### Exercise
Find "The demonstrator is" in the material below, then copy that line and every subsequent line to the end, exactly.

### Data under study
────────────────

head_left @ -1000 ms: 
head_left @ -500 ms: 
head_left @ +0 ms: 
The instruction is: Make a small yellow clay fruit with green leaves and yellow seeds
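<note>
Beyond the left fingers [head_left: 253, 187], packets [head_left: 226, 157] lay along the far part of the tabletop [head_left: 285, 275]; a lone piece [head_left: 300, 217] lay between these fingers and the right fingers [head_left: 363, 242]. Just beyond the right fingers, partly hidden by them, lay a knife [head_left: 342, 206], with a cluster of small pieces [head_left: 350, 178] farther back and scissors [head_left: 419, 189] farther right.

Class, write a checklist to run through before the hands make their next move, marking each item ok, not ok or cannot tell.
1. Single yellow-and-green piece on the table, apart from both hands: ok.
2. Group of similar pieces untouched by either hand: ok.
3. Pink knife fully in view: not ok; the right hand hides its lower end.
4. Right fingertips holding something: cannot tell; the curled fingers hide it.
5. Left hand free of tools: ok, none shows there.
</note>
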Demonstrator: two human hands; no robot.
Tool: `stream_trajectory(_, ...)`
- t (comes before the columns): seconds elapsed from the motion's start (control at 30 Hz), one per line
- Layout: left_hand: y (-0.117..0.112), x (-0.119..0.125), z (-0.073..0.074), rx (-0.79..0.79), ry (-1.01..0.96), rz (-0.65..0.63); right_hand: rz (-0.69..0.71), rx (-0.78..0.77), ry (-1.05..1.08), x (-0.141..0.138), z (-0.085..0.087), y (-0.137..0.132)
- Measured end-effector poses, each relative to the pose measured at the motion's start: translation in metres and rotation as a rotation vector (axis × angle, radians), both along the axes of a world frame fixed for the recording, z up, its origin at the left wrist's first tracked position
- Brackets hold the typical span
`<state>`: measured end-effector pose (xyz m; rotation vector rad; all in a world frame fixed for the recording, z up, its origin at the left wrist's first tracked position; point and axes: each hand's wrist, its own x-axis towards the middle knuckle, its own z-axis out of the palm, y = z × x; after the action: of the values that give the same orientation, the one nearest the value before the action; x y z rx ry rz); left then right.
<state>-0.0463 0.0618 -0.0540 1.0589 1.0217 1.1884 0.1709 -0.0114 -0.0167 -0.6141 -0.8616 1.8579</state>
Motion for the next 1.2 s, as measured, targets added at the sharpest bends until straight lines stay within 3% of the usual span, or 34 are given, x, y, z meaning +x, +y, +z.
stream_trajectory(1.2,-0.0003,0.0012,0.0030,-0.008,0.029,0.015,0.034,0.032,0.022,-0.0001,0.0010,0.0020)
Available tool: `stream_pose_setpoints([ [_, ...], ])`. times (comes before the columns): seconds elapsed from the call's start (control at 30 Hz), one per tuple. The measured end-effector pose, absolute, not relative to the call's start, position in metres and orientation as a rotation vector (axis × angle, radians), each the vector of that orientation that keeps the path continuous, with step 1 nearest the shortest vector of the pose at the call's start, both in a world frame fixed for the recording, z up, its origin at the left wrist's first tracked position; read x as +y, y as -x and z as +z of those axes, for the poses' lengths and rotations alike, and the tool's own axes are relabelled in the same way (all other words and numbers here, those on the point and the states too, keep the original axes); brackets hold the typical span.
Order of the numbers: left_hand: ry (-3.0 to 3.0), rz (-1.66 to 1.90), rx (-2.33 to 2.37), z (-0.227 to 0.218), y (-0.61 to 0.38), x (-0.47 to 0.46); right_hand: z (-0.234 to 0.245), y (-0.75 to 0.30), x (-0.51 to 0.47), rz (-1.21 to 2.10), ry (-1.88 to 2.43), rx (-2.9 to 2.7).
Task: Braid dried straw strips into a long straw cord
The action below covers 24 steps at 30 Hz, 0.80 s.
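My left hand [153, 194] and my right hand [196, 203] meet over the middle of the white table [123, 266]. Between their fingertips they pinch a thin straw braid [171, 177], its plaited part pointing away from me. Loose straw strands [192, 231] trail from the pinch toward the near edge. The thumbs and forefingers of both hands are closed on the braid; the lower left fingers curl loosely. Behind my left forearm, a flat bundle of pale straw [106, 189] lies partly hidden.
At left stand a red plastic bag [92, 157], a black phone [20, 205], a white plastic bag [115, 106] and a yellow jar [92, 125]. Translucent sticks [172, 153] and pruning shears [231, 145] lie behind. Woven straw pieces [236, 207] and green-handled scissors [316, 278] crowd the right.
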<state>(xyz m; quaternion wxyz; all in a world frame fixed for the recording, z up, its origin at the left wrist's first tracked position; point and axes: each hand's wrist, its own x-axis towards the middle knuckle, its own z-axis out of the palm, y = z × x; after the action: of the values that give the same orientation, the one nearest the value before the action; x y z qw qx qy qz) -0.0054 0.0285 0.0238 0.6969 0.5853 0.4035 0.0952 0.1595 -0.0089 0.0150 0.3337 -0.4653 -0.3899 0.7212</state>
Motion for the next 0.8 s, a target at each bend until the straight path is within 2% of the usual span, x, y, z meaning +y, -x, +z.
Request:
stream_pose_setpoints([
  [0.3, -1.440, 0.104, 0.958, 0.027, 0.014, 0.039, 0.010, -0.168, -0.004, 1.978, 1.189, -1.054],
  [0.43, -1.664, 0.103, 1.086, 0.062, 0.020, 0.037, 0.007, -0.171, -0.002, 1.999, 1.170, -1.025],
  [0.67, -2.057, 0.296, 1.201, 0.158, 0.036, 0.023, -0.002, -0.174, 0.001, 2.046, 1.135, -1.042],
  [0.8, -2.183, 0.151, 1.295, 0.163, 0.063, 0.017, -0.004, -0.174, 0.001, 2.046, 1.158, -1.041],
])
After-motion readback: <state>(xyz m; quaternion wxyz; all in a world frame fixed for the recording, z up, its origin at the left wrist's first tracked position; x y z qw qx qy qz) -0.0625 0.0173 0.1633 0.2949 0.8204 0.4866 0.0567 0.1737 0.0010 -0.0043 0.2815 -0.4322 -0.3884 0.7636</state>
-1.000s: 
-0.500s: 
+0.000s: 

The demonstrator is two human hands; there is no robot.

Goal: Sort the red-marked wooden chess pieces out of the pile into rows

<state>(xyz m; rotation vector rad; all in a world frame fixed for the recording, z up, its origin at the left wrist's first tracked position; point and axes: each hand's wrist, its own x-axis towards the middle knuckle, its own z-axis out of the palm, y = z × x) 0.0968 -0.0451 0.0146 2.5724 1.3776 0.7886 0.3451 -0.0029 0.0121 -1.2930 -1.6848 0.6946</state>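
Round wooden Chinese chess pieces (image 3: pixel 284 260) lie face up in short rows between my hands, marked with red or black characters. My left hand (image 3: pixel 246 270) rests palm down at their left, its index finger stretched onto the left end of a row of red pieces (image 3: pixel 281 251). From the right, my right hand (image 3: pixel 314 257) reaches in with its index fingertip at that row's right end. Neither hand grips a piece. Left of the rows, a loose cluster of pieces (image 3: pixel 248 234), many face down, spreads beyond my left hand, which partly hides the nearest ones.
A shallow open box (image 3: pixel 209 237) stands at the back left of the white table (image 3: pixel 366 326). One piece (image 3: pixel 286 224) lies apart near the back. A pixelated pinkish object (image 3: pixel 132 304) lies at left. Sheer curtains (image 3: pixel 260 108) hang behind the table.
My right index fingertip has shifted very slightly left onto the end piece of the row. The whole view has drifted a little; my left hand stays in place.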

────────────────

### Task result
The demonstrator is two human hands; there is no robot.

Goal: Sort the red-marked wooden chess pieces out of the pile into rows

<state>(xyz m; rotation vector rad; all in a world frame fixed for the recording, z up, its origin at the left wrist's first tracked position; point and axes: each hand's wrist, its own x-axis towards the middle knuckle, its own z-axis out of the palm, y = z × x) 0.0968 -0.0451 0.0146 2.5724 1.3776 0.7886 0.3451 -0.0029 0.0121 -1.2930 -1.6848 0.6946</state>
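Round wooden Chinese chess pieces (image 3: pixel 284 260) lie face up in short rows between my hands, marked with red or black characters. My left hand (image 3: pixel 246 270) rests palm down at their left, its index finger stretched onto the left end of a row of red pieces (image 3: pixel 281 251). From the right, my right hand (image 3: pixel 314 257) reaches in with its index fingertip at that row's right end. Neither hand grips a piece. Left of the rows, a loose cluster of pieces (image 3: pixel 248 234), many face down, spreads beyond my left hand, which partly hides the nearest ones.
A shallow open box (image 3: pixel 209 237) stands at the back left of the white table (image 3: pixel 366 326). One piece (image 3: pixel 286 224) lies apart near the back. A pixelated pinkish object (image 3: pixel 132 304) lies at left. Sheer curtains (image 3: pixel 260 108) hang behind the table.
My right index fingertip has shifted very slightly left onto the end piece of the row. The whole view has drifted a little; my left hand stays in place.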

No more output is required for the exercise.